• **Work instruction**
Reproduce only the lines below from the line containing "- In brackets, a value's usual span" to the line containing "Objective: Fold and", exactly as written, with both end lines kept. Omit the pictures.
:: Given data ::
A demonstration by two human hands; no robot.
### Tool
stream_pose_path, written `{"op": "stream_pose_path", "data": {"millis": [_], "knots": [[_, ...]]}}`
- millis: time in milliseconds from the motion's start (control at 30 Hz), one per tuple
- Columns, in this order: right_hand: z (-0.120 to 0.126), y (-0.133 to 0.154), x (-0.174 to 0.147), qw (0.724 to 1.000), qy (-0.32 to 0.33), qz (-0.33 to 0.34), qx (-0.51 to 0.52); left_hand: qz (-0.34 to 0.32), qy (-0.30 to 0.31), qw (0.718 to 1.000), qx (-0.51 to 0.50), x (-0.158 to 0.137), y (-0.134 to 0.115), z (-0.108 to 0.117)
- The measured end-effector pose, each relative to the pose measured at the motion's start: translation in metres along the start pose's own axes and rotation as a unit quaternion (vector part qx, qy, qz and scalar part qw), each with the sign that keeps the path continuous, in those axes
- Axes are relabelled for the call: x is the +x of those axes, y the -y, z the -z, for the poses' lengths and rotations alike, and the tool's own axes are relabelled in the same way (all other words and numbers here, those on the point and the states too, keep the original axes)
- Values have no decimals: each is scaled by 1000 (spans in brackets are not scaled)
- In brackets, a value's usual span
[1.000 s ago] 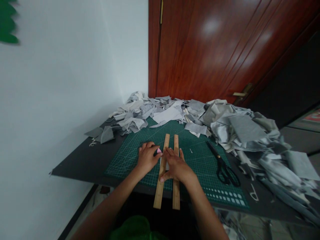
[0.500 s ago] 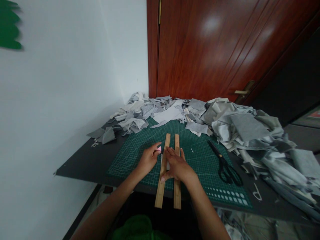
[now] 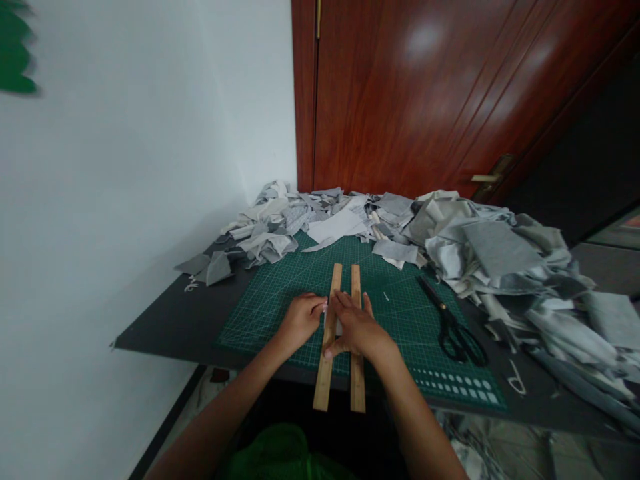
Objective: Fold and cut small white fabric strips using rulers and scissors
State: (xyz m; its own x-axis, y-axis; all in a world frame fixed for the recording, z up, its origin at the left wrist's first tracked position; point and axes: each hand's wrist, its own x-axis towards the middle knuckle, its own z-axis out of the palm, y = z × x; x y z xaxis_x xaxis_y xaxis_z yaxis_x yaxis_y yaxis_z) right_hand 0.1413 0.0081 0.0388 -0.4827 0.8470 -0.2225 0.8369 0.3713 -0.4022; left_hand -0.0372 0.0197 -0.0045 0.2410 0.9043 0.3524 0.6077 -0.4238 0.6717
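Observation:
Two wooden rulers lie lengthwise on the green cutting mat (image 3: 400, 320), their near ends jutting past the table edge. My right hand (image 3: 359, 329) is spread flat across both, its thumb on the left ruler (image 3: 323, 380) and its palm over the right ruler (image 3: 357, 383). A small pale piece of fabric (image 3: 339, 328) shows between and under them, mostly covered. My left hand (image 3: 301, 319) is closed in a pinch on a bit of pink tailor's chalk (image 3: 325, 307), which touches or nearly touches the left ruler's outer edge.
Black-handled scissors (image 3: 453, 330) lie on the mat's right side. A large heap of grey fabric scraps (image 3: 500, 250) covers the right of the table, with more scraps (image 3: 270, 247) along the back. A white thread loop (image 3: 517, 379) lies at right. Wall and door stand behind.
My left hand has moved slightly right, bringing the chalk up to the left ruler's edge. My right hand stays pressed on the rulers. The view has shifted a little.

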Motion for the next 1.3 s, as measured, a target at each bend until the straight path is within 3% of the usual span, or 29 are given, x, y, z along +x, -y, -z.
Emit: {"op": "stream_pose_path", "data": {"millis": [300,1300], "knots": [[4,3,-3,1000,0,2,9,-26,33,999,18,3,-1,1],[0,0,-1,1000,-13,7,9,-58,41,997,31,-10,0,10]]}}
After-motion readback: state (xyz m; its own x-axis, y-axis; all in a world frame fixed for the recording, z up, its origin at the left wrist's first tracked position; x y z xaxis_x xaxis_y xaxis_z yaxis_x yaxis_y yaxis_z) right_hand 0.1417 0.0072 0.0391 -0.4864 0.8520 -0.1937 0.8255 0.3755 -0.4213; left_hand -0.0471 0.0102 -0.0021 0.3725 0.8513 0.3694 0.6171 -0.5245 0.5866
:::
• **The answer**
- In brackets, a value's usual span
[1.000 s ago] 
[0.500 s ago] 
[now] 
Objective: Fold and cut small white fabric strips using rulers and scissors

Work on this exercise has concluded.